Abstract
Background Drug–drug interactions (DDIs) can lead to adverse drug events and compromise patient safety. Two common approaches to reduce these interactions in hospital practice are the use of clinical decision support systems and interventions by clinical pharmacists. Objective To compare the performance of both approaches with the main objective of learning from one approach to improve the other. Setting Acute geriatric ward in a university hospital. Methods Prospective single-centre, cohort study of patients admitted to the geriatric ward. An independent pharmacist compared the clinical decision support alerts with the DDIs identified by clinical pharmacists and evaluated their interventions. Contextual factors used by the clinical pharmacists for evaluation of the clinical relevance were analysed. Adverse drug events related to DDIs were investigated and the causality was evaluated by a clinical pharmacologist based on validated criteria. Main outcome measure Number of alerts, interventions and the acceptance rates. Results Fifty patients followed by the clinical pharmacists, were included. The clinical pharmacists identified 240 DDIs (median of 3.5 per patient) and advised a therapy change for 16 of which 13 (81.2 %) were accepted and three (18.8 %) were not. The decision support system generated only six alerts of which none were accepted by the physicians. Thirty-seven adverse drug events were identified for 29 patients that could be related to 55 DDIs. For two interactions the causality was evaluated as certain, for 31 as likely, for ten as possible and for 12 as unlikely. Mainly intermediate level interactions were related to adverse drug events. Contextual factors taken into account by the clinical pharmacists for evaluation of the interactions were blood pressure, international normalised ratio, heart rate, potassium level and glycemia. Additionally, the clinical pharmacists looked at individual administration intervals and drug sequence to determine the clinical relevance of the interactions. Conclusion Clinical pharmacists performed better than the decision support system mainly because the system screened only for high level DDIs and because of the low specificity of the alerts. This specificity can be increased by including contextual factors into the logic and by defining appropriate screening intervals that take into account the sequence in which the drugs are given.

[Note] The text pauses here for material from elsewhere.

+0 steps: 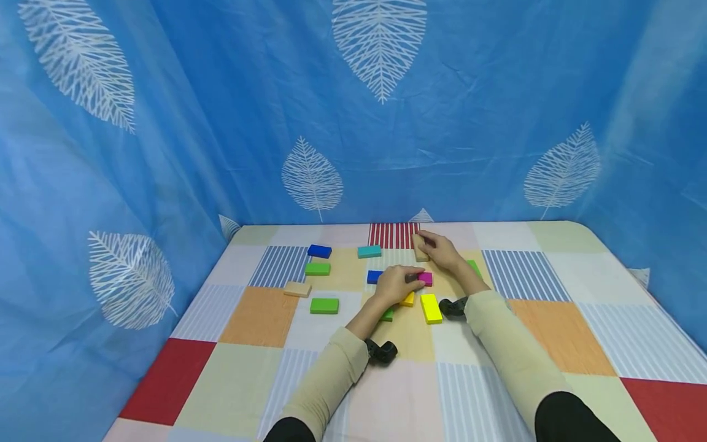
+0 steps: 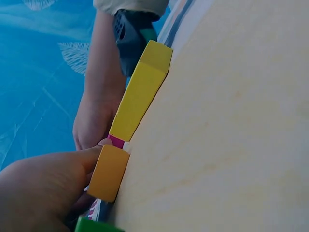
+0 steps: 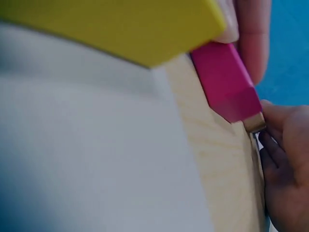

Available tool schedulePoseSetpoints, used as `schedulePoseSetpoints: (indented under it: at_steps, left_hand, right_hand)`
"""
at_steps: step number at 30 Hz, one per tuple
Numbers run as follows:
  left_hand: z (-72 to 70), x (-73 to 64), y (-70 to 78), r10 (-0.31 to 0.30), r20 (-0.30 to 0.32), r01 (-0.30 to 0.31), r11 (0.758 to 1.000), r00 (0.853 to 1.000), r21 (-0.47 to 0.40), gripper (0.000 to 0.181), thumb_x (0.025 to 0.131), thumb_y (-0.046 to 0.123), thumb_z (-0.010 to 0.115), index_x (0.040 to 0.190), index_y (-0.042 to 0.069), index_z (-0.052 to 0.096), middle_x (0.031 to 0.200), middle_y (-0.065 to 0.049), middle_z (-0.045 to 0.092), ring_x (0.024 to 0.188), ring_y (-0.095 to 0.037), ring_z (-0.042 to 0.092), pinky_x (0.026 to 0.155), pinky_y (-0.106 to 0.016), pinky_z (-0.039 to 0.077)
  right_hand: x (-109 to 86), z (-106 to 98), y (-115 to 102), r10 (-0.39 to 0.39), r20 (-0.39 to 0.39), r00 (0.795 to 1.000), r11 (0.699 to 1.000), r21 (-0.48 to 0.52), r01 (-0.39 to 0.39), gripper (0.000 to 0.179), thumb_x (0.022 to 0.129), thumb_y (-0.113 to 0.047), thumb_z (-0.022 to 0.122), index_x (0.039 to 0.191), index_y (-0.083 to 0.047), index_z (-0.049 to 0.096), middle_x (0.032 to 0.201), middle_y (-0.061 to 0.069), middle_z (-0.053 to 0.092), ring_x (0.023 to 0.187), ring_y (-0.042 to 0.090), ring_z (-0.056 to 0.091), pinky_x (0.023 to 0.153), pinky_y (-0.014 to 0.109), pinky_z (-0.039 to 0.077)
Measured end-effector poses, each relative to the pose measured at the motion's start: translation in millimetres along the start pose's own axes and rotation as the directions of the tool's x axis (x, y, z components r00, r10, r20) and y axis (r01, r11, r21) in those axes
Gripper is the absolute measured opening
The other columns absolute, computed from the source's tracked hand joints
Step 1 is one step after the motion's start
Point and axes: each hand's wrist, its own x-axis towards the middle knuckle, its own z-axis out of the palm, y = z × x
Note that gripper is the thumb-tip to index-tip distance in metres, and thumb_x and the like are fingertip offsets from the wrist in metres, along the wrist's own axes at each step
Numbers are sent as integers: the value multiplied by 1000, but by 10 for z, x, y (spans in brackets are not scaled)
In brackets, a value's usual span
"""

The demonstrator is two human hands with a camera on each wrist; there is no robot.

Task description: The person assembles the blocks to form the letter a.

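In the head view my left hand (image 1: 394, 283) pinches a magenta block (image 1: 425, 279) between thumb and fingers; its tips also show on the magenta block (image 3: 224, 82) in the right wrist view. Farther back, my right hand (image 1: 444, 252) grips a plain wooden block (image 1: 420, 248), whose end peeks past the magenta one. Below the left hand lie an orange block (image 1: 407, 299) and a partly hidden green block (image 1: 388, 315). A bright yellow block (image 1: 431, 309) lies nearer the right wrist. Just beyond the left hand is a blue block (image 1: 374, 277), partly covered by it.
Leftward lie a blue block (image 1: 320, 251), a green block (image 1: 317, 269), a wooden block (image 1: 297, 289) and another green block (image 1: 324, 306). A teal block (image 1: 369, 252) is at the back. One green block (image 1: 474, 266) is partly behind the right forearm. Blue curtains (image 1: 442, 123) surround the patchwork-covered table (image 1: 248, 374).
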Motion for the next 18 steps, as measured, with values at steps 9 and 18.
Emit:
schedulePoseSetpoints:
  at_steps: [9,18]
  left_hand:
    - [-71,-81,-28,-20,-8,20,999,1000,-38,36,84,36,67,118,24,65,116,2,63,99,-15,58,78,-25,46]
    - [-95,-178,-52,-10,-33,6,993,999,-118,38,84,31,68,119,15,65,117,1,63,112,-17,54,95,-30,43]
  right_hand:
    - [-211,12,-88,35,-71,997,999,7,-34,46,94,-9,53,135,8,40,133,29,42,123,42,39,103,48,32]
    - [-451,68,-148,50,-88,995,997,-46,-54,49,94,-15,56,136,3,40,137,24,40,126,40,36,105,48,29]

Similar content being viewed by others
References
Classen DC, Phansalkar S, Bates DW. Critical drug–drug interactions for use in electronic health records systems with computerized physician order entry: review of leading approaches. J Patient Saf. 2011;7(2):61–5.
Espinosa-Bosch M, Santos-Ramos B, Gil-Navarro MV, Santos-Rubio MD, Marin-Gil R, Villacorta-Linaza P. Prevalence of drug interactions in hospital healthcare. Int J Clin Pharm. 2012;34(6):807–17.

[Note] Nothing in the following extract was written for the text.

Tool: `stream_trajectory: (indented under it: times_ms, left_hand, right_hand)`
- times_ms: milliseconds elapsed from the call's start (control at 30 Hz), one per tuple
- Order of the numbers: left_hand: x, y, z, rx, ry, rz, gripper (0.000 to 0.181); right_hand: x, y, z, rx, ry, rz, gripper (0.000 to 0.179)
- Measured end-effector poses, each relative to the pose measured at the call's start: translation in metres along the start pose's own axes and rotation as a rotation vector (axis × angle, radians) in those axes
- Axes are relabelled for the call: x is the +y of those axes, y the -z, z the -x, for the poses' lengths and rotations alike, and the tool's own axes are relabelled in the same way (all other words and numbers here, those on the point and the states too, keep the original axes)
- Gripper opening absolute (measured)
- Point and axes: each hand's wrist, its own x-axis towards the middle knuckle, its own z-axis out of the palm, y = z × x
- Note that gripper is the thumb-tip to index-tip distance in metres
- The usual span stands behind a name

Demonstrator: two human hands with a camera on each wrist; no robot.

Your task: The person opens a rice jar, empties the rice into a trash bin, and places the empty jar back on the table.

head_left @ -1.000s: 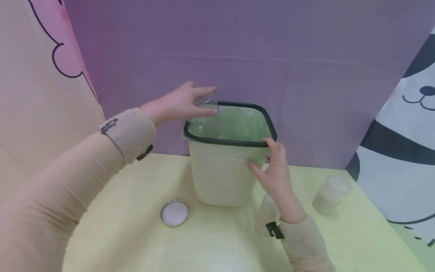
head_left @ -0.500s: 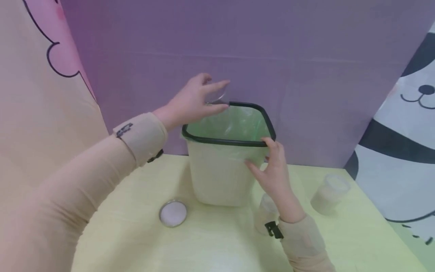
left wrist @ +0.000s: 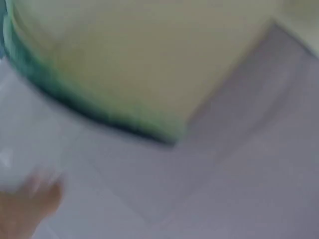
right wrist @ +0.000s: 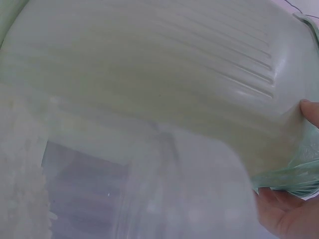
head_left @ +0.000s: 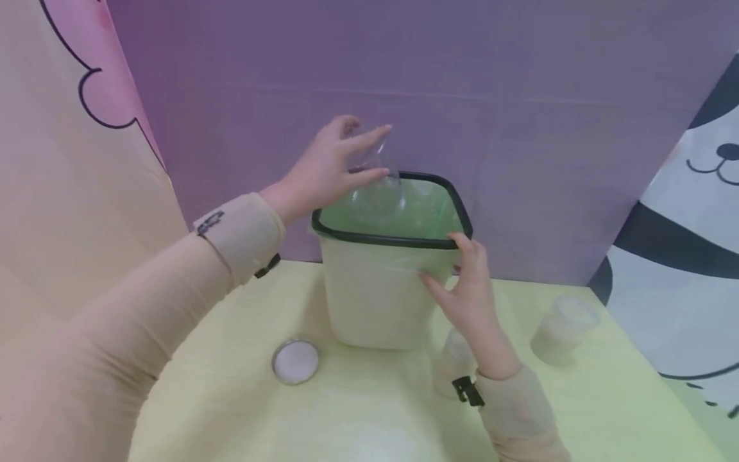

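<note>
My left hand [head_left: 326, 163] is over the trash bin [head_left: 381, 295], holding a clear plastic cup [head_left: 385, 202] between thumb and fingers. The cup leans down past the bin's black rim, against the green liner bag [head_left: 427, 208]. In the left wrist view only part of the left hand [left wrist: 30, 204] shows, blurred. My right hand [head_left: 470, 289] grips the bin at its front right corner, fingertips on the rim and thumb against the outer wall. Up close in the right wrist view, the right hand [right wrist: 289, 214] lies at the folded edge of the liner.
A round lid [head_left: 296, 361] with a pale face lies on the table [head_left: 346, 417] left of the bin. One clear container [head_left: 453, 359] stands partly behind my right wrist. Another, with pale contents [head_left: 562, 330], stands at the right. A purple backdrop [head_left: 519, 128] rises behind.
My left hand has moved right and slightly up over the bin with the clear cup, which now shows tilted lower into the opening. The right hand keeps its grip on the rim.
</note>
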Motion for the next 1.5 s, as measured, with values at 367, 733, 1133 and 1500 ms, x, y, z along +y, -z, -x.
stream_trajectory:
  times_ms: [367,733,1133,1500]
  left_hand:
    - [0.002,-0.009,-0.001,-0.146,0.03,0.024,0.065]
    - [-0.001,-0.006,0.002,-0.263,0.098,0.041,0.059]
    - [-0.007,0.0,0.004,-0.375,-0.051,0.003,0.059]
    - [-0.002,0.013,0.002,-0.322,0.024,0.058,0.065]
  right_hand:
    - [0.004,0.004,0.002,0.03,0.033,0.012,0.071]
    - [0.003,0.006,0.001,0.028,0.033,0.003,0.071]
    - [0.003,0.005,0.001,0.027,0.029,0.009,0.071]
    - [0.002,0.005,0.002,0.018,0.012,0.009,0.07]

Kuperman GJ, Bobb A, Payne TH, Avery AJ, Gandhi TK, Burns G, et al. Medication-related clinical decision support in computerized provider order entry systems: a review. J Am Med Inform Assoc. 2007;14(1):29–40.

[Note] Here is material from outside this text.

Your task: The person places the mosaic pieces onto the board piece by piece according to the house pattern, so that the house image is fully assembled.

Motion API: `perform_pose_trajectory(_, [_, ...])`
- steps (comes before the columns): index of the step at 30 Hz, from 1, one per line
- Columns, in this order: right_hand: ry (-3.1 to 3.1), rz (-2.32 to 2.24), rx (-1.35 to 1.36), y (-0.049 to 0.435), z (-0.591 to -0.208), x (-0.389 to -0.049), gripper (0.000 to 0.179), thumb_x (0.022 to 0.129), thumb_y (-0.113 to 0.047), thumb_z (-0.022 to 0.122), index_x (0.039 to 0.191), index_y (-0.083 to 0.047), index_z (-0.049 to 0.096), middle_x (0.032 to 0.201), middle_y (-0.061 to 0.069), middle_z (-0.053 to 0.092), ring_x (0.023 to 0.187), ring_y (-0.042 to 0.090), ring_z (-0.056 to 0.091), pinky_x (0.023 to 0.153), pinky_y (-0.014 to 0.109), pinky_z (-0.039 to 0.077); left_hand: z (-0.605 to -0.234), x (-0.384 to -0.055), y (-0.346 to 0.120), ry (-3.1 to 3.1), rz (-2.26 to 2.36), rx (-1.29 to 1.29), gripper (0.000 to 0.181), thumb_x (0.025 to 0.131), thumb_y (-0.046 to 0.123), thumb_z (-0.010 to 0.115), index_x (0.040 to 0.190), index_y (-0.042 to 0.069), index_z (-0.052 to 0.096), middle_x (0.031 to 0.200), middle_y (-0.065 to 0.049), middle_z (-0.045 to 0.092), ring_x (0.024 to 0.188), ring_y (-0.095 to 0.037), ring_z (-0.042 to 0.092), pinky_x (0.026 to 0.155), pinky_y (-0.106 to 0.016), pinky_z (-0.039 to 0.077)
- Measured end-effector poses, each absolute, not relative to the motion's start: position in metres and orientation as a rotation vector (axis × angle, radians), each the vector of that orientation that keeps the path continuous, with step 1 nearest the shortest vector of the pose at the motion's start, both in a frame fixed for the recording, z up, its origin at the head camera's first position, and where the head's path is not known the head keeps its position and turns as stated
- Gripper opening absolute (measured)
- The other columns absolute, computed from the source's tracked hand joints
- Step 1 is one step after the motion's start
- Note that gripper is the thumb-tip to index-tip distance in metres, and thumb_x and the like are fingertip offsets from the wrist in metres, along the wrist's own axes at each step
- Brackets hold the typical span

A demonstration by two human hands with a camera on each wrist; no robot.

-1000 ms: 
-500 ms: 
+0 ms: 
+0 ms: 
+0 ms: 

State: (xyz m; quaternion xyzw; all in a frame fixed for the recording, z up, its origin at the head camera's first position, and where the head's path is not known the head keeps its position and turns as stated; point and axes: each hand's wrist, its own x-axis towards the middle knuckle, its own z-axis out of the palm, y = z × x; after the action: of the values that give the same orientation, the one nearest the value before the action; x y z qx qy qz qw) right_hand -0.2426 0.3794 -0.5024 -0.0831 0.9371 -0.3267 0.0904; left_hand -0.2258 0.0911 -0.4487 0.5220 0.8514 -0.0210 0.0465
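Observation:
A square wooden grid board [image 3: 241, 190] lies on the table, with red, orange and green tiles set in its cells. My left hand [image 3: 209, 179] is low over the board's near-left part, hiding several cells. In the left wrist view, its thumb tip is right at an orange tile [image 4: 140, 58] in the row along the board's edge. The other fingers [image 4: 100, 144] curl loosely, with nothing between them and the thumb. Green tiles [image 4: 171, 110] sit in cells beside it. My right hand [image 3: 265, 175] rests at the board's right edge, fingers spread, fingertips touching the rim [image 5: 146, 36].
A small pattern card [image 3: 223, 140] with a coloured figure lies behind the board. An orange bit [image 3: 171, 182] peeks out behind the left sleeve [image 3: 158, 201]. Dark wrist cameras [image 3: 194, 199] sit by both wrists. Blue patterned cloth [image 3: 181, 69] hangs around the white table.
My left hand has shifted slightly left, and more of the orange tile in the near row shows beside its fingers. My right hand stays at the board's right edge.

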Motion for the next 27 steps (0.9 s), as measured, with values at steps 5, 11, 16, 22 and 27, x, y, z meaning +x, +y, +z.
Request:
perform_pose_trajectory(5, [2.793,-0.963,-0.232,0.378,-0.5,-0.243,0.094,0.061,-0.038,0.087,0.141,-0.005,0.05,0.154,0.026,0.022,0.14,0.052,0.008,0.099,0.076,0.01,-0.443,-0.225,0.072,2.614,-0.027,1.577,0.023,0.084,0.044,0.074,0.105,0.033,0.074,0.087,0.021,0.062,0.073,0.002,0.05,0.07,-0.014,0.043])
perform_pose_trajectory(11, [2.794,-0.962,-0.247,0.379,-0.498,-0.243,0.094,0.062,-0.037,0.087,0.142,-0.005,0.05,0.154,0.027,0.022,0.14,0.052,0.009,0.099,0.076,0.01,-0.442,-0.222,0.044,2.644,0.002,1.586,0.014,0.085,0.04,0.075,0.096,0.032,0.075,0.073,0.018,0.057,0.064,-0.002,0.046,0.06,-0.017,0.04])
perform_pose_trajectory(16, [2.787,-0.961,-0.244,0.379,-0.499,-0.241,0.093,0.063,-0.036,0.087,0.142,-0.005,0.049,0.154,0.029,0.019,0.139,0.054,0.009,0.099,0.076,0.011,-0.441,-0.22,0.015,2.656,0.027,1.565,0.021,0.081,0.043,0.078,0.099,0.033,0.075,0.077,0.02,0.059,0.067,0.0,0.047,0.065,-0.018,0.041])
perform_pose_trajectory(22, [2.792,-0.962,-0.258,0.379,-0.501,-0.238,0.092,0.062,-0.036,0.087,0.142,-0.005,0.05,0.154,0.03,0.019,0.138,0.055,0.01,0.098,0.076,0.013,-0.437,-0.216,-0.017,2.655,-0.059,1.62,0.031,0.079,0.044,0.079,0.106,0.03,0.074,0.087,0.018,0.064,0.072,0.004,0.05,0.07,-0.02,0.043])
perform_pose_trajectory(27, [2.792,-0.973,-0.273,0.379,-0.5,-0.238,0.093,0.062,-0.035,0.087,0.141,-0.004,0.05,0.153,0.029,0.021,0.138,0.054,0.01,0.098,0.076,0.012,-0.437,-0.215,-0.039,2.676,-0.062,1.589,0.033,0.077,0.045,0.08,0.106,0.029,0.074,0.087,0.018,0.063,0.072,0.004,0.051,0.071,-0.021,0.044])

Osheroff JA. Improving medication use and outcomes with clinical decision support: a step-by-step guide. Chicago: The Healthcare Information and Management Systems Society; 2009.
Horn JR, Gumpper KF, Hardy JC, McDonnell PJ, Phansalkar S, Reilly C. Clinical decision support for drug–drug interactions: improvement needed. Am J Health Syst Pharm. 2013;70(10):905–9.
van der Sijs H, Aarts J, Vulto A, Berg M. Overriding of drug safety alerts in computerized physician order entry. J Am Med Inform Assoc. 2006;13(2):138–47.
van der Sijs H, Mulder A, van Gelder T, Aarts J, Berg M, Vulto A. Drug safety alert generation and overriding in a large Dutch university medical centre. Pharmacoepidemiol Drug Saf. 2009;18(10):941–7.
van Zwart Rijkom JE, Uijtendaal UV, ten Berg MJ MJ, van Solinge WW, Egberts AC. Frequency and nature of drug–drug interactions in a Dutch university hospital. Br J Clin Pharmacol. 2009;68(2):187–93.
Duke JD, Li X, Dexter P. Adherence to drug–drug interaction alerts in high-risk patients: a trial of context-enhanced alerting. J Am Med Inform Assoc. 2013;20(3):494–8.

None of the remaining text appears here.